- Problem requirements:
In the material below, find the line that contains "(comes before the" and the line that contains "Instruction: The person", then write out exactly those two lines and everything between them.

:::

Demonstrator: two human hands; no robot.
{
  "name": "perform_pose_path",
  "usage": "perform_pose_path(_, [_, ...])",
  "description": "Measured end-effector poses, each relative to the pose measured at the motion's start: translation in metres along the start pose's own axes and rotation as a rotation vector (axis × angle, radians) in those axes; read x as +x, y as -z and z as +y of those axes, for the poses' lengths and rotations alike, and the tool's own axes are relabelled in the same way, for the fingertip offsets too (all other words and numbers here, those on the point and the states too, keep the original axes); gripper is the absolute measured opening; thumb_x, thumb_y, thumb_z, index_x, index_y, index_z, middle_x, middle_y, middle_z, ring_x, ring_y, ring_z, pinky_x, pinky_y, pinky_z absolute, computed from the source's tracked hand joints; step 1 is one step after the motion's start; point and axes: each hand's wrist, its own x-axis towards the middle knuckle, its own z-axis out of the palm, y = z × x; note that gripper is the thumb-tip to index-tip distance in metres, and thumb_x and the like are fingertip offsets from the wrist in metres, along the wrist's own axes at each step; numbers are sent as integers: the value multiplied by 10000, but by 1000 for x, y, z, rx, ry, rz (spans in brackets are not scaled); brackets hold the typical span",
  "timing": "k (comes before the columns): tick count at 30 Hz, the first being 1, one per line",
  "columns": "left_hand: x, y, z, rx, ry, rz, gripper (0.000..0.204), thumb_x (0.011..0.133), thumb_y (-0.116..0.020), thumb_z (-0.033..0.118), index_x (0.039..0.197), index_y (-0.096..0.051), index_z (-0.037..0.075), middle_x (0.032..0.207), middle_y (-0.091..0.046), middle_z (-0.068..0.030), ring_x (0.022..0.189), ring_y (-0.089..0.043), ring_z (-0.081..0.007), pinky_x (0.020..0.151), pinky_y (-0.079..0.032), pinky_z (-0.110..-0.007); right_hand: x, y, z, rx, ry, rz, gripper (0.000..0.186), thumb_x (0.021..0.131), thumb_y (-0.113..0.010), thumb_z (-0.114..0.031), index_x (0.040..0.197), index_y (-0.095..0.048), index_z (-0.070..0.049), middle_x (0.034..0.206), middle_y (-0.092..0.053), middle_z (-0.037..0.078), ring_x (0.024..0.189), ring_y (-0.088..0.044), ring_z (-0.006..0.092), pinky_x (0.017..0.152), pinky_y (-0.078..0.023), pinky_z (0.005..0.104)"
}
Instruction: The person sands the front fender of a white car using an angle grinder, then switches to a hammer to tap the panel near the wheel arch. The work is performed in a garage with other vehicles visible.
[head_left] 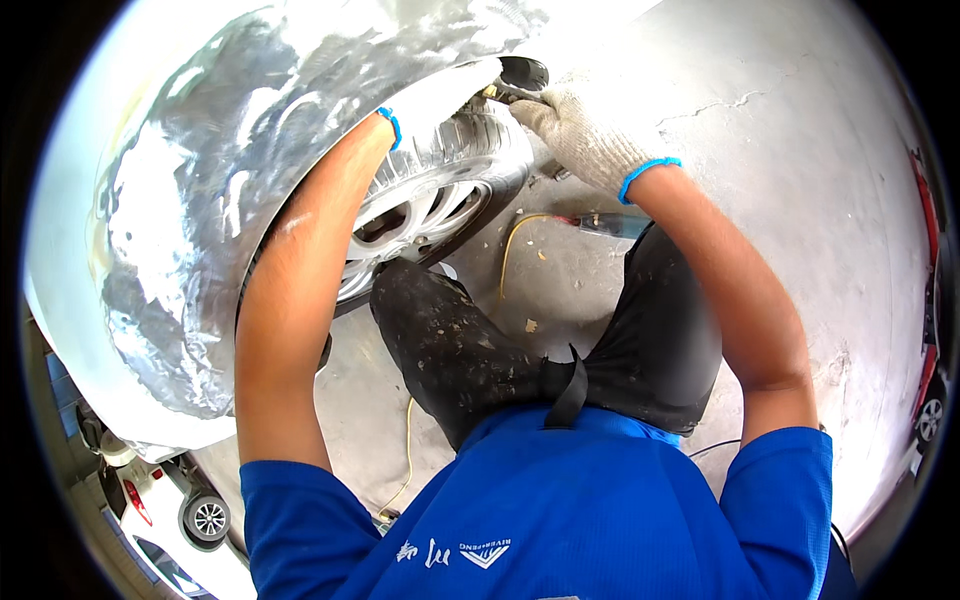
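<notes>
A car fender (190,230) with its paint ground down to shiny bare metal curves over a wheel (425,215) with a silver rim. My left arm reaches under the fender's lip into the wheel arch. Of my left hand, only the blue glove cuff (392,128) shows; the fingers are hidden behind the metal. At the far end of the arch, my right hand (580,135), in a knitted off-white glove, has its fingers closed at a black end piece (524,73). What it grips there, if anything, I cannot make out.
My knees in dark trousers (450,350) are bent close to the tyre. Between them and the right arm, a bluish tool (610,224) with a yellow cord (507,250) lies on the concrete floor (790,200). Another white car (165,520) stands at lower left.
</notes>
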Motion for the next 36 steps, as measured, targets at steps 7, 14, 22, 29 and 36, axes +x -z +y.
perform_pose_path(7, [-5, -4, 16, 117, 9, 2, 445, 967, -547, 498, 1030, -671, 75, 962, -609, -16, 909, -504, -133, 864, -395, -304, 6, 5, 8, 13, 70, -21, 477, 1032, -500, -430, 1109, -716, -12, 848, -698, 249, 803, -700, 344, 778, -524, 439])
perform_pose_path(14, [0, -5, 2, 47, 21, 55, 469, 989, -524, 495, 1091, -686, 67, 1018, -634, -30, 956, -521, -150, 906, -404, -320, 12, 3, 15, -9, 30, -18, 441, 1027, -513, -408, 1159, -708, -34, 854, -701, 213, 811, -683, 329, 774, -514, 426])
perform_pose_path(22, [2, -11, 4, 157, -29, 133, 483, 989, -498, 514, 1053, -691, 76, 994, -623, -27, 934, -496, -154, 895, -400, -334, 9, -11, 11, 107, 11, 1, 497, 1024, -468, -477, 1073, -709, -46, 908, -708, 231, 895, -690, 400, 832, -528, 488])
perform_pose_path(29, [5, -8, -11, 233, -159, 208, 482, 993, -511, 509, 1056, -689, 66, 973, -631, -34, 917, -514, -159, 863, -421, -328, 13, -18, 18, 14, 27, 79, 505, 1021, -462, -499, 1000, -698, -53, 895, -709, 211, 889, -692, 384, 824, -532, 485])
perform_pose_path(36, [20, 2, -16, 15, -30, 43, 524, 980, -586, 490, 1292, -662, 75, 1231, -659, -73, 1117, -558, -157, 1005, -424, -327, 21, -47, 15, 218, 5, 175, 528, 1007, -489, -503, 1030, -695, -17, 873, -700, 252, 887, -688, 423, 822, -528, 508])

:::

- Solution to this problem:
  "timing": "k (comes before the columns): tick count at 30 Hz, the first being 1, one per line",
  "columns": "left_hand: x, y, z, rx, ry, rz, gripper (0.000..0.204), thumb_x (0.011..0.133), thumb_y (-0.116..0.020), thumb_z (-0.033..0.118), index_x (0.039..0.197), index_y (-0.096..0.051), index_z (-0.037..0.075), middle_x (0.032..0.207), middle_y (-0.091..0.046), middle_z (-0.068..0.030), ring_x (0.022..0.189), ring_y (-0.089..0.043), ring_z (-0.081..0.007), pinky_x (0.020..0.151), pinky_y (-0.079..0.032), pinky_z (-0.110..-0.007); right_hand: x, y, z, rx, ry, rz, gripper (0.000..0.186), thumb_x (0.021..0.131), thumb_y (-0.113..0.010), thumb_z (-0.114..0.031), index_x (0.040..0.197), index_y (-0.095..0.048), index_z (-0.070..0.049), middle_x (0.034..0.206), middle_y (-0.092..0.053), middle_z (-0.037..0.078), ring_x (0.024..0.189), ring_y (-0.088..0.044), ring_z (-0.006..0.092), pinky_x (0.017..0.152), pinky_y (-0.078..0.023), pinky_z (0.005..0.104)"
}
Instruction: The person sands the front fender of a white car using an angle grinder, then switches to a hammer to tap the panel near the wheel arch. The work is performed in a garage with other vehicles visible.

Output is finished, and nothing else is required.